The focus must always be on the inner beauty as the ikar, as the essence. The purpose of tzniyus is not to hide you, but to reveal you! The true you. Tzniyus shifts the focus from the external trappings to the actual self, the neshama, which lies beneath the surface and illuminates the physical vessel. True beauty requires a beautiful root and core, and the physical must be used to project that inner beauty outwards.
In Parshas Ki Seitzei, the Torah discusses the prohibition against illicit relationships; these relationships are usually referred to as giluy arayos, literally translated as "revealing one’s nakedness". What does this mean? Why does the Torah refer to a forbidden relationship in such a manner?

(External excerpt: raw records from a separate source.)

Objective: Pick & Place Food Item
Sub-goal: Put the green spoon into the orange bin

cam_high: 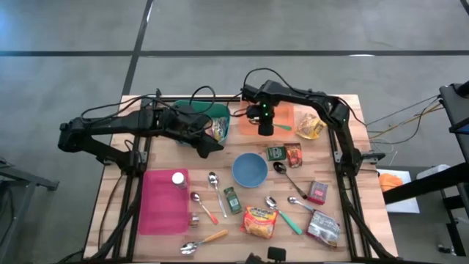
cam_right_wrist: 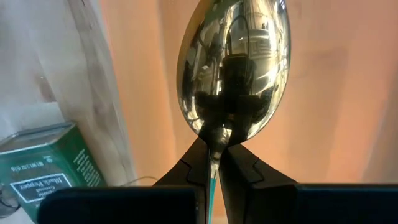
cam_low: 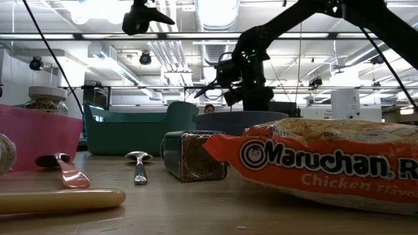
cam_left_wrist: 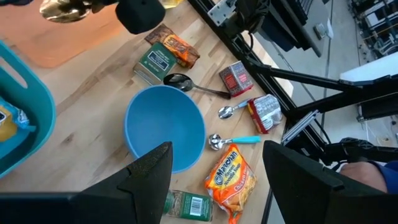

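The right gripper (cam_right_wrist: pixel 214 163) has its fingers (cam_right_wrist: pixel 186 169) clamped on the neck of a spoon (cam_right_wrist: pixel 233 68), bowl forward, above the orange mat (cam_high: pixel 282 116) beyond the blue bowl (cam_high: pixel 250 169). The left gripper (cam_left_wrist: pixel 214 180) hangs with fingers (cam_left_wrist: pixel 149 177) spread and empty, just beside the bowl's far-left rim, next to the teal bin (cam_high: pixel 212 111). A ramen packet (cam_high: pixel 260 221) lies on the table (cam_high: pixel 344 176) near the bowl's front.

Lab: exposed ceiling pipes (cam_low: pixel 163 49), strip lights (cam_low: pixel 215 10) (equipment racks behind).
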Controlling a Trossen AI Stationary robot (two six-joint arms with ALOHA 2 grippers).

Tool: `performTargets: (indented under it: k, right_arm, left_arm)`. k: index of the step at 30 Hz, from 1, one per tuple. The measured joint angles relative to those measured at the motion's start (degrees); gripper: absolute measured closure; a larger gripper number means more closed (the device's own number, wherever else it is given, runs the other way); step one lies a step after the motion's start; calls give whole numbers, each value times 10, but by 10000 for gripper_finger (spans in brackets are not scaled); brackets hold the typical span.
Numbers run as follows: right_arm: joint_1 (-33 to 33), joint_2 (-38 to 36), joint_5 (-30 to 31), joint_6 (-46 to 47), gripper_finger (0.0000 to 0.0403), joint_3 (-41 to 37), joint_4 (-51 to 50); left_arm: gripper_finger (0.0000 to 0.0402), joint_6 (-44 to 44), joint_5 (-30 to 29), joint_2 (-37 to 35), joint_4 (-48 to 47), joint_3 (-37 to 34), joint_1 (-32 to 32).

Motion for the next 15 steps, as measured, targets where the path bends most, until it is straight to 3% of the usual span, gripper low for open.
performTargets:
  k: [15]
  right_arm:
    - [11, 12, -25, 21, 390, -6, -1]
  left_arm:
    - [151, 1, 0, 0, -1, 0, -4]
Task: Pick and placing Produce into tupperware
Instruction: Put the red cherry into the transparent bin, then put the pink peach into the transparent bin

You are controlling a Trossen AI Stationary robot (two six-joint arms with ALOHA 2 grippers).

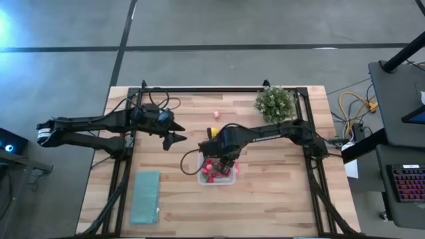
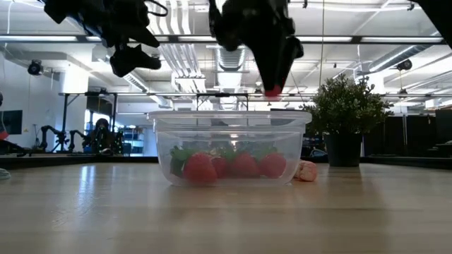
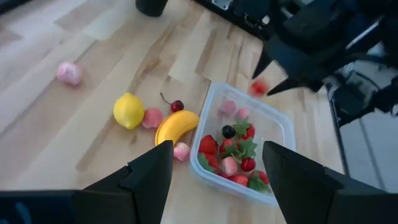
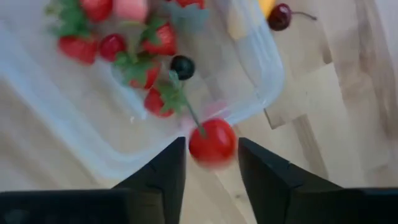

An ideal marriage consists of two people who endlessly break down the barriers and walls between them, creating ever deeper levels of existential and spiritual connection and oneness. Physical connection is part of a spiritual relationship, and when used correctly, becomes uplifted to something transcendent. While a true marriage relationship creates a transcendent bond, an animalistic relationship consists only of a physical, surface connection, devoid of anything deeper. It has no purpose or meaning, no direction, no transcendent element. When one violates giluy arayos, they proclaim that the intimate realm is nothing more than a means for physical pleasure. In doing so, one reveals that they are merely an animal, a physical being, lacking connection to that which is higher and spiritual. By entering into an illicit relationship, one expresses that they view themselves as a purely physical being, as if their body is all that they are. If so, then by revealing their body to the world, they are revealing their "nakedness", that they are merely a piece of flesh, nothing more. They have self-identified as an animal, a body that does not reflect their neshama, one who does not wish to use their body to reflect anything higher. This is the ultimate shame,  which is why the Torah repeatedly refers to giluy arayos as an act of shame.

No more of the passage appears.